3 wherein said gene comprises the e2 or e3 apolipoprotein E gene.

5. A gene delivery vehicle according to anyone of claims 1 to

4 further comprising a secretion signal allowing secretion of a gene product of said gene or said fragment thereof.

6. A method for providing a cell with a higher amyloid β processing capacity than it had before comprising treating said cell with a gene delivery vehicle according to anyone of claims 1 to 5.

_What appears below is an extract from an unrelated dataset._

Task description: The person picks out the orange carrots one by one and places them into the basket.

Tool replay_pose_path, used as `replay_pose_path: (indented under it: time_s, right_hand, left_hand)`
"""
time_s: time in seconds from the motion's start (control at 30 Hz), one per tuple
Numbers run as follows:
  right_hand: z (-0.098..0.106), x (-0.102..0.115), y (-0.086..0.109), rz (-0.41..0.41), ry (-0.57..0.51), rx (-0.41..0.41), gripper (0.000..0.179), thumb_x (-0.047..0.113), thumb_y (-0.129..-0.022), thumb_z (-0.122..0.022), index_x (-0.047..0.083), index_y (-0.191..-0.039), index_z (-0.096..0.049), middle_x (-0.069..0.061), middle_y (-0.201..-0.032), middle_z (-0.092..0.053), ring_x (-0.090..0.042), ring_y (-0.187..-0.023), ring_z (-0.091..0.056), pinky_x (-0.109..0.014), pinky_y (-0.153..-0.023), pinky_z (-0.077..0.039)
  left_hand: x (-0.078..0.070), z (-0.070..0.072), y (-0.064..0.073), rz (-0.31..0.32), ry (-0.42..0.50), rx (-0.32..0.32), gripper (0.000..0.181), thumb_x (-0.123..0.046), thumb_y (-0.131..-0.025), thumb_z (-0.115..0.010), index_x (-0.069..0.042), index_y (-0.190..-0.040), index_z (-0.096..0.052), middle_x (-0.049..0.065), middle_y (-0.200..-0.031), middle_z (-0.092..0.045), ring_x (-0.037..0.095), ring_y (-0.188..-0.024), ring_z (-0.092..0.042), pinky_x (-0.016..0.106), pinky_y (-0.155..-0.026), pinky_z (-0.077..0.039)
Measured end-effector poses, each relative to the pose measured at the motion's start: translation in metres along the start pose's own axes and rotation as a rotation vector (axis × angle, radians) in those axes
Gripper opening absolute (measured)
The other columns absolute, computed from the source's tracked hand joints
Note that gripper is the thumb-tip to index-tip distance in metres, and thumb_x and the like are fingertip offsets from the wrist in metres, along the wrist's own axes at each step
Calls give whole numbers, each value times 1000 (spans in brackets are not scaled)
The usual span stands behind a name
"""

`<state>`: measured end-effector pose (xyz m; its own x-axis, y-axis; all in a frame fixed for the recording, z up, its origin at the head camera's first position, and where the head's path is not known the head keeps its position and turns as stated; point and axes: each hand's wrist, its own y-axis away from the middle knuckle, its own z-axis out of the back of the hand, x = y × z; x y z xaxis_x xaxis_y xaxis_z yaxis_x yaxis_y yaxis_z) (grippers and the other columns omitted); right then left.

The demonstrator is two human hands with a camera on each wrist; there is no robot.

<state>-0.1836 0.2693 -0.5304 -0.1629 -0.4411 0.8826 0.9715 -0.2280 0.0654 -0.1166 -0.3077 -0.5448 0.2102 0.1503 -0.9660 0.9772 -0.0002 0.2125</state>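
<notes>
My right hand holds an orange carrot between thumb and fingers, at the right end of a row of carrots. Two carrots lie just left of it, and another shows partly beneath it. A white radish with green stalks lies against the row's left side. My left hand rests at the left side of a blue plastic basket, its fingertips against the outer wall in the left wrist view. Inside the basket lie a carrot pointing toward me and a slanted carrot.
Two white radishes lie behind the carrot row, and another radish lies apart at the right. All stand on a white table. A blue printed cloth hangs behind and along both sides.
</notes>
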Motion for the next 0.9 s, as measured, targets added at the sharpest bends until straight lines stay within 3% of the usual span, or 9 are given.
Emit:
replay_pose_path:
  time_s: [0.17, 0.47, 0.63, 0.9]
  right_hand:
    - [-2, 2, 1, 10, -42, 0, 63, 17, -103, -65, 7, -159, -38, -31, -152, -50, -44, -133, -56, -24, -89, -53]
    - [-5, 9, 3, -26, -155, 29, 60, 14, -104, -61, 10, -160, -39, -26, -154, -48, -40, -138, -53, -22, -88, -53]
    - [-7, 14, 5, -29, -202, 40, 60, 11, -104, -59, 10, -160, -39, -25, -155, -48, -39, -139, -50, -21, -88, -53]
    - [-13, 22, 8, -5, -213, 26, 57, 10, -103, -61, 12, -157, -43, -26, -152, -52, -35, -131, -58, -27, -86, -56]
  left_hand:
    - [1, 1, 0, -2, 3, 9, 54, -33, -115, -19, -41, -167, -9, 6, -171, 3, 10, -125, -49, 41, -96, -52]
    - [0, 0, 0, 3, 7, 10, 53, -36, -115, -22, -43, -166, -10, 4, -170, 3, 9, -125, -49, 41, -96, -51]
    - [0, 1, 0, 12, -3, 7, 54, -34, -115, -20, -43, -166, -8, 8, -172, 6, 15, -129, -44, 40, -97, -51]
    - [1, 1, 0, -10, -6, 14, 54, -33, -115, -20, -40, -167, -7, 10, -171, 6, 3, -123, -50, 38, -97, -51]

7. A cell, preferably a glial-cell progenitor cell or the progeny thereof, comprising a gene delivery vehicle according to anyone of claims 1 to 5.

8. A method for providing an individual with a higher amyloid β processing capacity than said individual had before comprising providing said individual with at least one cell according to claim 7.

9. A method according to claim 8 wherein said individual is suffering from dementia such as Alzheimer disease or wherein said individual has an increased risk of developing said dementia.